* What the exercise asks *
Without changing a word, repeat the data, and include no pictures.
· · · · ·
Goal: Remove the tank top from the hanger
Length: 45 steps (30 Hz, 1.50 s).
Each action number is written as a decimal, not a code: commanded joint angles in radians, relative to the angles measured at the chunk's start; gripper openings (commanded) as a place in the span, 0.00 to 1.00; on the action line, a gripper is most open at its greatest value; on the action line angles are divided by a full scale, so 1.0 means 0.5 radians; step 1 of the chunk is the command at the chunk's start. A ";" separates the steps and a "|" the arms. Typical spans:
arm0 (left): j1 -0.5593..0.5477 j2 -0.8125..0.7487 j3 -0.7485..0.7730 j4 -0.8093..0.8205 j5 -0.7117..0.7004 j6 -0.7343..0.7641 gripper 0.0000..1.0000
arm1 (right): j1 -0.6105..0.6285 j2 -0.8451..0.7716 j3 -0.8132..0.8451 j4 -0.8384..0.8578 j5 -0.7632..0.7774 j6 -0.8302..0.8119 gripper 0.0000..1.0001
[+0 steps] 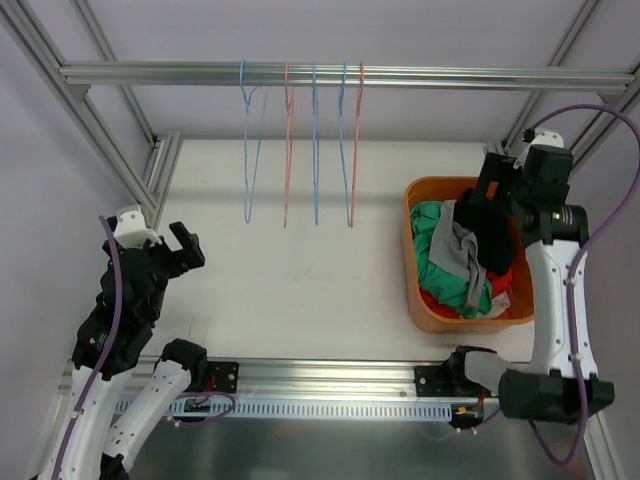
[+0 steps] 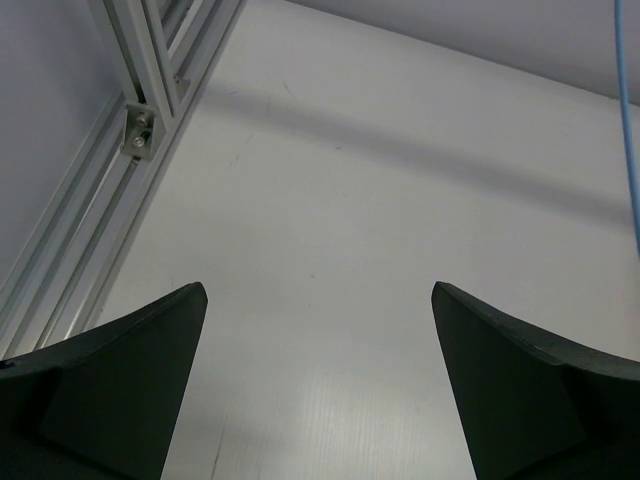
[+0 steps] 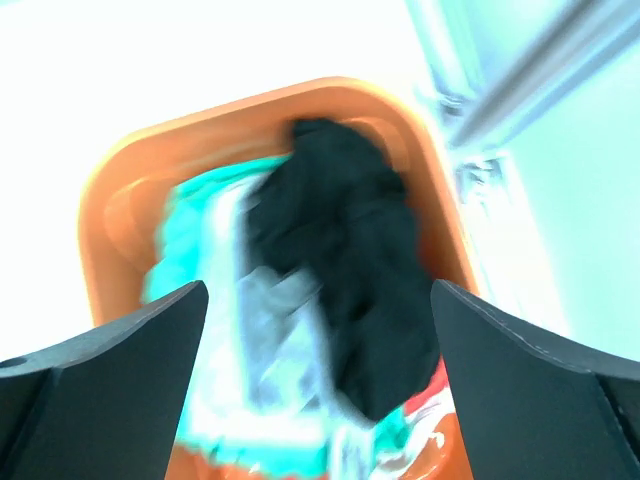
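Right claw [image 3: 318, 300] hangs spread wide above the black garment [image 3: 350, 250] heaped in the orange bin [image 3: 100, 220]; left claw [image 2: 318, 295] gapes open over the counter [image 2: 330, 180].

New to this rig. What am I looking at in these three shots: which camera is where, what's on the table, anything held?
Two robot arms are bolted at the near edge of a table, each ending in a two-finger gripper. The top picture looks down from above and behind them. The other two come from wrist cameras; the dark wedges at the bottom are each gripper's own fingers. The left gripper is open over the table. The right gripper is open above an orange bin of clothes, a black garment on top; that view is blurred. Bare blue and red wire hangers hang from the rail. Nothing is held.
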 commanded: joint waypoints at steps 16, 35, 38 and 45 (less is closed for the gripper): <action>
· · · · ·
* Answer below *
Goal: Remove the tank top from the hanger
Length: 45 steps (30 Hz, 1.50 s).
Each action number is written as a decimal, not a code: commanded joint angles in radians, relative to the angles measured at the chunk's start; gripper openings (commanded) as a place in the span, 0.00 to 1.00; on the action line, a gripper is most open at its greatest value; on the action line angles are divided by a full scale, so 1.0 means 0.5 radians; step 1 of the chunk is the command at the chunk's start. A ";" separates the steps and a "|" the arms. Typical spans:
arm0 (left): j1 -0.5593..0.5477 j2 -0.8125..0.7487 j3 -0.7485..0.7730 j4 -0.8093..0.8205 j5 -0.7117..0.7004 j6 -0.7343..0.7641 gripper 0.0000..1.0000
arm1 (right): j1 -0.6105..0.6285 j2 -0.8451..0.7716 j3 -0.8132..0.8451 j4 -0.8384..0.8578 j5 -0.7632..0.7774 j6 -0.8302..0.8119 gripper 0.0000..1.0001
[+0 steps] 
[+0 steps] 
[+0 steps] 
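Right claw [image 3: 318, 300] hangs spread wide above the black garment [image 3: 350, 250] heaped in the orange bin [image 3: 100, 220]; left claw [image 2: 318, 295] gapes open over the counter [image 2: 330, 180].

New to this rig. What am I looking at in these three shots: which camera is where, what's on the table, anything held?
Two robot arms are bolted at the near edge of a table, each ending in a two-finger gripper. The top picture looks down from above and behind them. The other two come from wrist cameras; the dark wedges at the bottom are each gripper's own fingers. The left gripper is open over the table. The right gripper is open above an orange bin of clothes, a black garment on top; that view is blurred. Bare blue and red wire hangers hang from the rail. Nothing is held.
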 commanded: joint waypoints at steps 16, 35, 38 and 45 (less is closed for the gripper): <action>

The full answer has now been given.